Si on l’examine de l’intérieur, la crise actuelle se présente plutôt comme l’envers d’une guerre. Dans une guerre, les belligérants mobilisent au maximum leur système économique et leurs capacités technologiques pour détruire leurs adversaires, s’emparer de leurs ressources et satisfaire la soif de gloire de quelques potentats. Le nombre de vies fauchées à cette fin n’a aucune importance. Un simple survol des bilans des deux guerres mondiales devrait suffire à nous en convaincre, tout comme celui de la guerre du Golfe, de l’attaque de l’Iran, etc.

Or, dans l’actuelle lutte de résistance à la pandémie, c’est exactement le contraire qu’on peut observer, du moins si l’on se place du point de vue des valeurs qui sont impliquées. Les vies humaines représentent l’ultime valeur que nous avons choisi de préserver, et cela à n’importe quels coûts économiques. Quand on y réfléchit un peu, c’est un renversement totalement ahurissant et totalement extraordinaire.

Rien de semblable n’a pu être observé lors des épidémies ponctuelles ou saisonnières, dont les bilans sont pourtant impressionnants en termes de pertes de vies humaines.

Une fois tracé un tel constat, ce qui importe, c’est de réfléchir à la possibilité que cette situation nous offre de modifier en profondeur notre système de valeurs et de l’inscrire à plus long terme dans nos institutions, nos lois, nos programmes politiques, aussi bien que dans nos arts, nos rituels sociaux ou nos comportements quotidiens.

Il serait sans doute naïf de croire que le monde a changé à ce point en un temps aussi court. Le retour à la normale pourrait bien se faire presqu’aussi vite que s’est fait le choix du confinement et du solide frein imposé à l’activité économique. Par contre, il se pourrait aussi que ce retour à la normale soit en même temps un peu superficiel et qu’il masque des traces plus profondes d’une prise de conscience durable.

Peut-être un certain nombre de couples auront-ils eu l’occasion de mieux mesurer ce qu’ils doivent sacrifier pour avoir le standing du double revenu. Peut-être un certain nombre de commerçants verront-ils l’abandon des affaires comme autre chose qu’une faillite. Peut-être certains politiciens sentiront-ils qu’ils pourraient se trouver bien plus motivés par un changement radical dans l’ordre des priorités qui gérait leur agenda. Il se pourrait même que l’un ou l’autre parmi les magnats de l’économie connaisse une sorte d’épiphanie et adopte de nouvelles cibles totalement inédites dans son univers social.

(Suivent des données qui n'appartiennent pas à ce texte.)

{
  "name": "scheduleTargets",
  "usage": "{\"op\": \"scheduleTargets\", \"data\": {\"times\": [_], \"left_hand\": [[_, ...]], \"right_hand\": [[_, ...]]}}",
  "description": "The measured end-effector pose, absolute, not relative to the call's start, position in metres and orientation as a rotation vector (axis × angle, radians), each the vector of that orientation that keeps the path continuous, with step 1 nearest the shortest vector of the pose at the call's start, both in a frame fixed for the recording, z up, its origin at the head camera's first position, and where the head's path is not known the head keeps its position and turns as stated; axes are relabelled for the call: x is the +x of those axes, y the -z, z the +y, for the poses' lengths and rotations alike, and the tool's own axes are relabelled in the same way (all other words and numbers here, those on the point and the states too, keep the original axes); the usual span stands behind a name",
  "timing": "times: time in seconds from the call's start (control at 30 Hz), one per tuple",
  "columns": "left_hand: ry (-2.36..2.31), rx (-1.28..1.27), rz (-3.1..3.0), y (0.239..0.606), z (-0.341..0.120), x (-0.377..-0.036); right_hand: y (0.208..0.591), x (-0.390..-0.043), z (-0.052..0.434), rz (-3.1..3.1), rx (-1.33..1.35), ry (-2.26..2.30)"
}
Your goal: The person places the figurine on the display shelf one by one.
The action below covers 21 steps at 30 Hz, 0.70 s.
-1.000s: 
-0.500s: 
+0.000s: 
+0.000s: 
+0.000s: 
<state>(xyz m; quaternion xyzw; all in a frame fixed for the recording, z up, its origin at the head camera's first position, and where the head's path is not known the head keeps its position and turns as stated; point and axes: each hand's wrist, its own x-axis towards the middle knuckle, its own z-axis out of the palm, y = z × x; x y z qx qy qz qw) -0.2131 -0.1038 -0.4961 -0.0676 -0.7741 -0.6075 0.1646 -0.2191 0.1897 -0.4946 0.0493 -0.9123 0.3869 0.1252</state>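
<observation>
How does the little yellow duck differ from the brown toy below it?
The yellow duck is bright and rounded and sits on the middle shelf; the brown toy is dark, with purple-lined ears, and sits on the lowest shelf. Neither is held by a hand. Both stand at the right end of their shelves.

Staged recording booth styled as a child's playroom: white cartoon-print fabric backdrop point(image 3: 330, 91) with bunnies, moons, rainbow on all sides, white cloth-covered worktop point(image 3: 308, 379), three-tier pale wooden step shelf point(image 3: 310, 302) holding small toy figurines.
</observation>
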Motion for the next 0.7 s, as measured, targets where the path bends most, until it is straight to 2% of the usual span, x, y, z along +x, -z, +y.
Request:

Quoi qu’il en soit, rien ne nous interdit d’amorcer la réflexion et les débats en tirant profit de l’énergie nouvelle qui ne manquera pas de se manifester après un freinage aussi brusque.

Si nous choisissons d’opérer un virement de cap, il serait quand même utile de se rappeler que la question essentielle à laquelle nous avons eu à répondre au début de la pandémie était celle de savoir si nous devions, ou non, maintenir le cap sur la sacro-sainte croissance économique et aligner tous nos autres choix politiques sur ce dogme. Or nous avons répondu « non », en dépit du fait que ce dogme était jusqu’ici aussi indiscutable que l’a été pendant des siècles l’incarnation de Dieu en la personne du Christ.

Le dogme de la croissance économique et ses promesses non tenues du progrès et du bonheur pour tous sont les fondements d’une véritable religion et cette religion, comme bien d’autres, a toujours reposé sur le sacrifice. Pour la religion de la croissance économique, le sacrifice exigé est celui d’immenses ressources naturelles non renouvelables et celui d’innombrables vies humaines.

Changer le cap d’une civilisation aussi colossale n’est pas une chose facile. Pour s’y attaquer, peut-être pourrions-nous simplement commencer par retrouver le sens premier du mot « économie », soit la préservation maximale des ressources, en évitant leur gaspillage afin qu’elles puissent durer le plus longtemps possible.

Ce ne serait pas là une aventure dans l’inconnu, mais simplement un retour dans un chemin bien connu, celui que les humains ont toujours suivi avant que se produisent les dérives de la révolution industrielle mondialisée.